Right off the bat, the size-to-capacity ratio is what grabs you. You’re looking at a compact 5.7 pistol that can run 50 rounds standard, and if you throw on the jungle mag setup, you’re suddenly sitting on 100 rounds onboard. Flip it, reinsert, and you’re back in business. It’s one of those setups that makes you do a double-take the first time you see it in person.
And unlike the older P50, KelTec cleaned up one of the biggest complaints, the reload.
The KP50 moves to a bottom-insert, drop-free magazine, which means no more top-hinged process. It’s faster, more intuitive, and honestly just makes way more sense for how people actually run a gun.
Handling-wise, it’s surprisingly friendly.
It’s short especially with the brace folded, coming in under 19 inches. It weighs just over 3 pounds unloaded, and with the 5.7 cartridge, you can already tell this thing is going to be easy to keep on target. On the floor, it shoulders quickly, points naturally, and doesn’t feel like some awkward range toy.
Controls are fully ambi, including the charging handle and safety, and the safety itself has a short throw but sits protected enough that you’re not accidentally bumping it when slung.
Nice touch.
You’ve also got a 9.6-inch threaded barrel (1/2×28), so running a can is absolutely on the table, plus a rear Pic rail that lets you swap out the brace or configure it however you want. The version we handled was pretty tricked out (brace, red dot, extras) but there’s also a more stripped-down model that keeps things simple and lands under that $900 mark.

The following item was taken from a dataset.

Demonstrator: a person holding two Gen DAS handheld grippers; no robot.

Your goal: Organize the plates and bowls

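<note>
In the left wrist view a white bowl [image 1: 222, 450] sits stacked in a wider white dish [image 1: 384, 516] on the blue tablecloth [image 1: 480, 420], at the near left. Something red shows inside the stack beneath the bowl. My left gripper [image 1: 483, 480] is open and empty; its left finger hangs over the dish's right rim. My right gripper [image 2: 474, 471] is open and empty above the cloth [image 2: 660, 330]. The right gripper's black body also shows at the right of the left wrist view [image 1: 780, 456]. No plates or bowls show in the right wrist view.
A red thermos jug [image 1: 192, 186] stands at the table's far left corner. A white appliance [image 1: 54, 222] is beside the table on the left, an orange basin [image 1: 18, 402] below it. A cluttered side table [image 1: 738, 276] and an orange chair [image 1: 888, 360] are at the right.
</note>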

Trigger? Better than expected. Not match-grade, but crisp enough that it didn’t feel like an afterthought.
At the end of the day, this isn’t trying to be a precision platform.
It’s a compact, high-capacity, highly configurable 5.7 setup that leans into what makes that cartridge fun: low recoil, fast follow-ups, and now, a whole lot of rounds on tap.
Is it practical? That depends on what you’re trying to do. Is it one of the coolest things we’ve seen on the floor so far? Yeah… it might be.